The patients will be given all the relevant information about the study by the radiation oncologist at their first presentation to our department (approximately 1–2 weeks before the start of RT). If patients are interested in participating in the study, they will receive a second appointment in order to further inform them and to obtain informed consent. A block randomization procedure will be used to ensure even distribution of patients into the four groups. The randomization procedure will be carried out by a central office. The study personnel responsible for the recruitment and patient care will have no access to the randomization information and the study director will have no influence on the recruitment of patients. The recruitment phase will be concluded with the attainment of the planned number of patients (120 patients in total, 30 patients in each group). Projected recruitment time will be 12 months, and recruitment is scheduled to start in February 2017. Regular study follow-up will end two years after enrolment or, where applicable, with the respective patient’s death.

Inclusion criteria

  • Patients with histologic confirmation of a tumor disease, demonstrating metachronic solitary or multiple metastatic bone lesions of the thoracic or lumbar spine or the sacral bone

  • Indication for RT of the bone metastases

  • MRI-based staging examinations (if necessary)

  • Age 18–85 years

  • Karnofsky Index ≥ 50% [13]

  • Signed declaration of informed consent

Exclusion criteria

  • Significant neurological or psychiatric disorders, including dementia and epileptic seizures

  • Patients with myeloma, lymphoma, or sarcoma

  • Previous RT to the treatment area

  • MSCC

  • Other severe disorders that may prevent the patient’s participation in the study

  • Diminished legal capacity

  • Any medical of psychological condition that the study director considers a preventive factor for the patient’s ability to complete the study or to adequately understand the scope of the study and to give his/her consent

Assessment of the primary and secondary endpoints

The aim of the study is to evaluate local control rates in metastatic bone disease. The primary endpoint is defined by bone remodeling according to density in the metastasis. Bone density will be measured at the irradiated region at baseline and at the three-month time-point after the completion of RT (t2). Furthermore, the local control is assessed by CT imaging taken before and at three and six months after radiation treatment. Secondary endpoints are vertebral stability, QoL, fatigue, pain, overall survival, bone survival, pathological fracture, and neurological deficits. The baseline examination will be carried out immediately before the start of therapy and is scheduled to comprise the comprehensive recording of the socio-demographic data, the recording of the current pain situation (VAS score), the extent of fractures, the QoL, and the current degree of fatigue. The follow-up examinations will take place after the end of RT, as mentioned above (Fig. 1).

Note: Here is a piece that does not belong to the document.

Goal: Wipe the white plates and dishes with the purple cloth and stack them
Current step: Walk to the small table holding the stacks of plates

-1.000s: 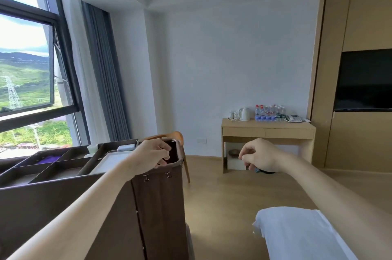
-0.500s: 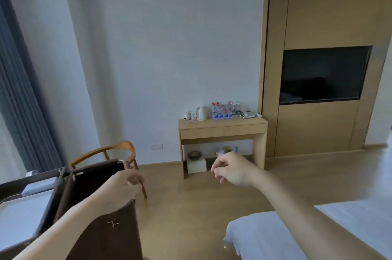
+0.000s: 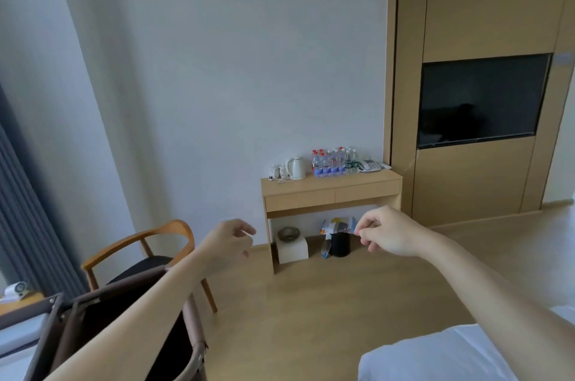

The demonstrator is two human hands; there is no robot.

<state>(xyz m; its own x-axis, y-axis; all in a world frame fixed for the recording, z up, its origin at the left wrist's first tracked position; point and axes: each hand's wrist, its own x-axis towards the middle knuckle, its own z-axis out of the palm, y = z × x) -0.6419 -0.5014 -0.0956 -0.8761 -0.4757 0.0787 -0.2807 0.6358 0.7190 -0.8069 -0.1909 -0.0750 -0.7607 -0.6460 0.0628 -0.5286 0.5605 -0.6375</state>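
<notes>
left hand (image 3: 228, 243) and right hand (image 3: 385, 232) hover apart, each grip loosely curled, empty.

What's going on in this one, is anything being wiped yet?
Not at this moment. The person's left hand and right hand are both raised in mid-air, fingers loosely curled, holding nothing. Nothing to wipe, nor any cloth, is in view. The left forearm reaches over a dark brown fabric cart at lower left. Ahead stands a light wooden desk with a white kettle.
</notes>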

The secondary endpoints such as overall survival, fatigue, QoL, and anxiety will be recorded by using validated questionnaires (EORTC QLQ FA13 [14], EORTC QLQ BM22 [15], and the questionnaire to record stress in patients with cancer [FBK] according to Book et al. [16]). All patients will also be asked to record their pain history by using a pain diary (documentation of medication daily during treatment and once weekly after the completion of treatment, VAS pain scale). The pain response is documented on the VAS (range of 0–10). Complete response is defined as VAS score of 0/10 after three or six months and partial response is defined as a reduced value by at least 2 points after three or six months, according to the international consensus response categories by Chow et al. [17]. Overall survival is defined as time from initial diagnosis until death and bone survival is defined as time from initial diagnosis of irradiated spinal bone metastasis until death (Additional file 1).

Radiotherapy

Treatment will be planned three-dimensionally using CT scan with a 3-mm slice thickness taken across the involved vertebral region. Immobilization is ensured with an Aquaplast head mask (Aquaplast Corporation, Wyckoff, NJ, USA), vacuum mattress, and Wingstep® (Elekta, Stockholm, Sweden). On the basis of the planning CT, organs at risk will be contoured. The spinal cord is contoured on the basis of visible target on the CT scan with the help of fusion with the MRI data.

The SIB includes the macroscopic tumor. Gross tumor volume (GTV) includes the metastasis. GTV plus 3-mm safety margin gives CTV. CTV corresponds to planning target volume (PTV).

The GTV includes the macroscopic metastatsis. The CTV covers the entire vertebral body including posterior structures (pedicles, processi, and arcus). The CTV with an addition of 3 mm produces PTV. The PTV includes the tumorous vertebra will be covered by the 90% isodose.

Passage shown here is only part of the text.